8. The method according to claim 1, wherein in the step (2), the initiator is used in an amount of 0.01 to 30% by weight based on the maleic anhydride.

9. The method of claim 8, wherein the initiator is an azo compound or an organic peroxide.

10. The method of claim 9, wherein the initiator is selected from at least one of dibenzoyl peroxide, dicumyl peroxide, di-t-butyl peroxide, lauroyl peroxide, t-butyl peroxybenzoate, diisopropyl peroxydicarbonate, azobisisobutyronitrile, and azobisisoheptonitrile.

11. The method according to claim 1, wherein, in the step (2), the amount of maleic anhydride used is 30% by weight or less of the organic solvent.

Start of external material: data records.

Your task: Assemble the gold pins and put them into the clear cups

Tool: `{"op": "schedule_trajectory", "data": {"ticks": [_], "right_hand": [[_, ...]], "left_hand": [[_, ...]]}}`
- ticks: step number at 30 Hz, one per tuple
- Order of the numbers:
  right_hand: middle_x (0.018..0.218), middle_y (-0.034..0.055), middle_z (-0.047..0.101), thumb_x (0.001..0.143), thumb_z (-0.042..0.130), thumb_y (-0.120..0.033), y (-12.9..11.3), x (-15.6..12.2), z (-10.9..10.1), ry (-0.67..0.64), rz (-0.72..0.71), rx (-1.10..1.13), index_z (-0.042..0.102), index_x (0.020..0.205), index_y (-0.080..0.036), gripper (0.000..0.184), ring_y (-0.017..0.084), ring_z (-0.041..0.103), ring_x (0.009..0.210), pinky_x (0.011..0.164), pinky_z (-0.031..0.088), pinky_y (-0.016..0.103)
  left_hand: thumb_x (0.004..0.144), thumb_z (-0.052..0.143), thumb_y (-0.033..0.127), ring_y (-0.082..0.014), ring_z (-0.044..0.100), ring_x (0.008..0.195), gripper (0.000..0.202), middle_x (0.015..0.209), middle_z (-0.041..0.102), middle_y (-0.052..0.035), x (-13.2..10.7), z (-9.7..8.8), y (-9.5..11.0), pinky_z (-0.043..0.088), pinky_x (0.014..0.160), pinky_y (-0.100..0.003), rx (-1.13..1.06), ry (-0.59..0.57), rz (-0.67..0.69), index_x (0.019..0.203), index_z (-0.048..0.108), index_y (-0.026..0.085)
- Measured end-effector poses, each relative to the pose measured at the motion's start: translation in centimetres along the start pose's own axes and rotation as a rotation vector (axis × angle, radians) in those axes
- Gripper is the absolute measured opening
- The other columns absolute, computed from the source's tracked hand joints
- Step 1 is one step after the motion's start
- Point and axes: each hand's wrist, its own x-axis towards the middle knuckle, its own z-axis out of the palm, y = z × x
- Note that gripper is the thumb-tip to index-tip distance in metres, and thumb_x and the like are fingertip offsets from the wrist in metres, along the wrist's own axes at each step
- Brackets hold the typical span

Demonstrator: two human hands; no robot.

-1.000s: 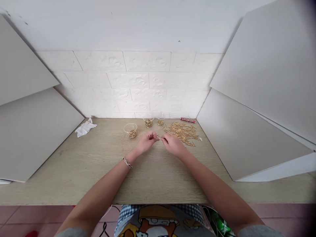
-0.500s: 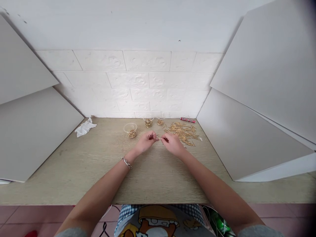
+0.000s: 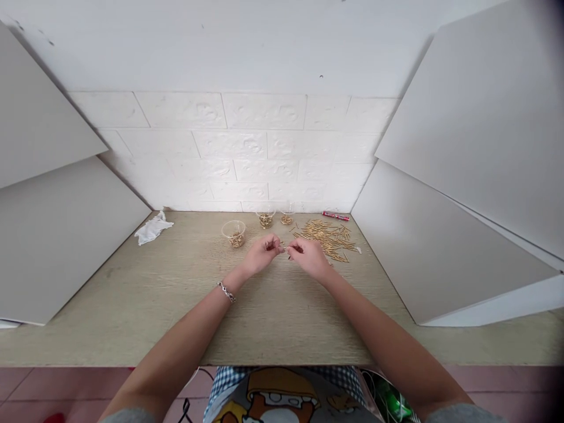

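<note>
My left hand [image 3: 263, 254] is closed in a pinch over the middle of the table. Facing it, my right hand [image 3: 309, 257] is also pinched, its fingertips a short gap away. A thin gold-coloured metal pin [image 3: 285, 248] lies between the two sets of fingertips, mostly hidden by them. A small dark tip shows below my right fingers. Just behind my right hand spreads a loose pile of thin gold-coloured metal pins [image 3: 324, 233]. A clear plastic cup [image 3: 233, 228] with small gold-coloured parts stands left of my left hand.
Two more clear cups with gold-coloured parts, one left [image 3: 265, 218] and one right [image 3: 287, 217], stand near the wall. A red tube [image 3: 335, 216] lies behind the pile. Crumpled white tissue [image 3: 153, 228] rests at far left. White panels [image 3: 440, 235] flank the table.
Both hands stay almost in place. Less of the gold-coloured pin shows between the fingertips, and a dark tip now appears under my right fingers. The view has shifted slightly.
</note>
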Motion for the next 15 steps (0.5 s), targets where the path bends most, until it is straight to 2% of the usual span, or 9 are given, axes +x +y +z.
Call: {"op": "schedule_trajectory", "data": {"ticks": [3,5,7,9,12,15], "right_hand": [[0.061,-0.0003,0.062,0.078,0.052,-0.016,0.2,0.1,-0.2,-0.023,-0.135,-0.120,0.061,0.066,-0.018,0.015,0.012,0.053,0.058,0.058,0.038,0.023],[0.063,0.0000,0.062,0.077,0.052,-0.015,0.3,0.1,-0.5,-0.064,-0.172,-0.138,0.062,0.067,-0.018,0.015,0.012,0.054,0.060,0.059,0.038,0.023],[0.061,-0.0006,0.063,0.077,0.052,-0.015,0.4,0.2,-0.6,-0.100,-0.119,-0.074,0.062,0.067,-0.018,0.014,0.012,0.056,0.059,0.059,0.040,0.023],[0.058,-0.0010,0.063,0.077,0.052,-0.017,0.3,0.1,-0.5,-0.120,-0.003,0.057,0.062,0.068,-0.017,0.013,0.012,0.058,0.057,0.059,0.042,0.023],[0.060,0.0002,0.065,0.077,0.054,-0.019,-0.1,0.0,0.1,-0.077,0.138,0.219,0.062,0.072,-0.016,0.010,0.013,0.061,0.057,0.059,0.045,0.024],[0.062,0.0005,0.065,0.077,0.054,-0.019,-0.4,-0.1,0.6,0.012,0.127,0.156,0.062,0.073,-0.017,0.009,0.013,0.060,0.058,0.059,0.043,0.024]], "left_hand": [[0.073,0.058,0.023,-0.0092,0.033,0.055,0.021,0.056,0.038,0.0052,-0.1,-0.3,0.2,0.026,0.054,-0.022,0.112,-0.004,0.028,0.060,0.042,0.018],[0.073,0.058,0.021,-0.0097,0.035,0.056,0.019,0.057,0.041,0.0043,-0.2,-0.5,0.4,0.026,0.054,-0.023,0.198,-0.020,0.059,0.060,0.045,0.018],[0.073,0.057,0.020,-0.0101,0.036,0.057,0.018,0.057,0.043,0.0038,-0.2,-0.6,0.5,0.026,0.054,-0.023,0.244,-0.038,0.083,0.060,0.046,0.018],[0.074,0.057,0.020,-0.0098,0.036,0.057,0.019,0.057,0.041,0.0041,-0.2,-0.6,0.6,0.026,0.053,-0.023,0.235,-0.046,0.080,0.060,0.044,0.018],[0.074,0.056,0.022,-0.0092,0.036,0.056,0.020,0.058,0.040,0.0047,-0.1,-0.5,0.4,0.028,0.053,-0.022,0.131,-0.033,0.065,0.061,0.041,0.018],[0.074,0.055,0.024,-0.0088,0.037,0.057,0.022,0.059,0.040,0.0049,0.1,-0.4,0.2,0.029,0.054,-0.022,0.048,-0.016,0.057,0.062,0.038,0.018]]}}
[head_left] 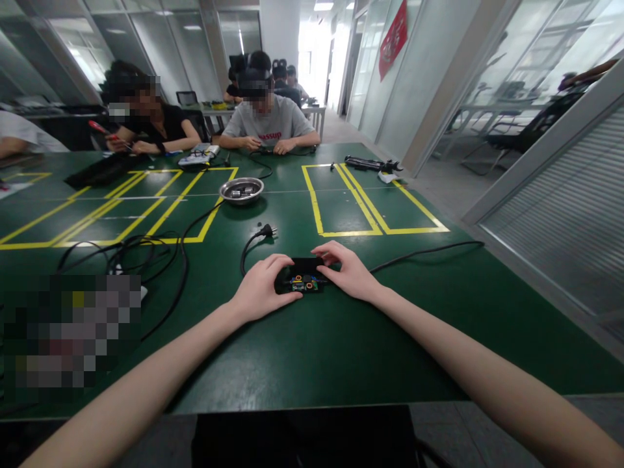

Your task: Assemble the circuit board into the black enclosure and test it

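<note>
A small black power adapter [303, 275] with its case open and a circuit board showing lies on the green table [302, 351] in front of me. My left hand [262, 286] grips its left end, fingers curled over the case. My right hand [345, 270] holds the right end, thumb and fingers pinching the edge. A black cable ending in a plug [266, 231] runs from the left side, and another black cable [424, 252] trails off to the right.
A metal bowl [241, 190] with small parts sits beyond the plug. Tangled black cables [141, 250] lie at left. Yellow tape rectangles [370, 201] mark the table. Two other people work at the far edge, near a black tool [373, 164].
</note>
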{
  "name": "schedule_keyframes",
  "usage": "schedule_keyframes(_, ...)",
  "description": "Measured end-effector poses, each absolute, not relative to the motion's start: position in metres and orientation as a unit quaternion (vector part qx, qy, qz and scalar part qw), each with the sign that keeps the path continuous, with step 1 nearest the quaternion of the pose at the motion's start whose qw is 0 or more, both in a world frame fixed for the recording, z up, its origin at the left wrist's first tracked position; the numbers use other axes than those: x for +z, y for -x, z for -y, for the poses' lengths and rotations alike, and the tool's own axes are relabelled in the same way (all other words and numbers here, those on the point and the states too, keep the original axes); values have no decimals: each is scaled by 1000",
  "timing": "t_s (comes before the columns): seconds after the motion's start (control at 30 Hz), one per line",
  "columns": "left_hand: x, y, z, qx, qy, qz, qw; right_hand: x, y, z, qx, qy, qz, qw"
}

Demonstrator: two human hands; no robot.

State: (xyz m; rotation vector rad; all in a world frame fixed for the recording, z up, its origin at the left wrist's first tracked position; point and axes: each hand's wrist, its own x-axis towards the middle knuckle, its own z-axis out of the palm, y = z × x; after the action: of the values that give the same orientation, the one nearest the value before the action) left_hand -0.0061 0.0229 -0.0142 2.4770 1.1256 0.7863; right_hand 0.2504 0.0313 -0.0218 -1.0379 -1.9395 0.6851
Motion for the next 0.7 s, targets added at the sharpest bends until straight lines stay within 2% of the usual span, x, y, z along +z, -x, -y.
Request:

12. The method according to claim 11, wherein maleic anhydride is used in an amount of 5 to 25 wt% of the organic solvent.

13. The method according to claim 12, wherein maleic anhydride is used in an amount of 10 to 20 wt% of the organic solvent.

14. The process according to claim 1 or 13, wherein the organic solvent is selected from alkanes, aromatics and compounds of formula R₁-COO-R₂At least one of organic acid alkyl esters of (1), wherein R₁And R₂Is C₁～C₅Alkyl group of (1).

15. The process of claim 1 or 7, wherein the copolymerization is a free radical polymerization.

16. The method of claim 15, wherein the copolymerization is performed by a method comprising: and mixing the organic solvent, maleic anhydride and the initiator to form an organic reaction liquid, and then adding the dehydrogenation product into the organic reaction liquid to carry out copolymerization reaction.

17. The method of claim 1, wherein the polymer is C in the dehydrogenation product₄Copolymers of lower terminal olefins with maleic anhydride; the content of the maleic anhydride structural unit in the polymer is 48-52 mol%.

18. An apparatus for producing 2-butene from butane, comprising: dehydrogenation equipment, polymerization equipment, a gas-liquid separator, gas-phase separation equipment, carbon four-fraction separation equipment and a liquid-solid separator; wherein the content of the first and second substances,

the polymerization equipment is communicated with the dehydrogenation equipment and is used for carrying out copolymerization reaction on a dehydrogenation product discharged by the dehydrogenation equipment and maleic anhydride;

the four-carbon fraction separation device is communicated with the dehydrogenation device so as to recycle butane back to the dehydrogenation device;

the liquid-solid separator is communicated with the gas-liquid separator and is used for separating the liquid-solid mixture to obtain a polymer containing maleic anhydride functional groups; the liquid-solid separator is in communication with the polymerization apparatus to return separated liquid.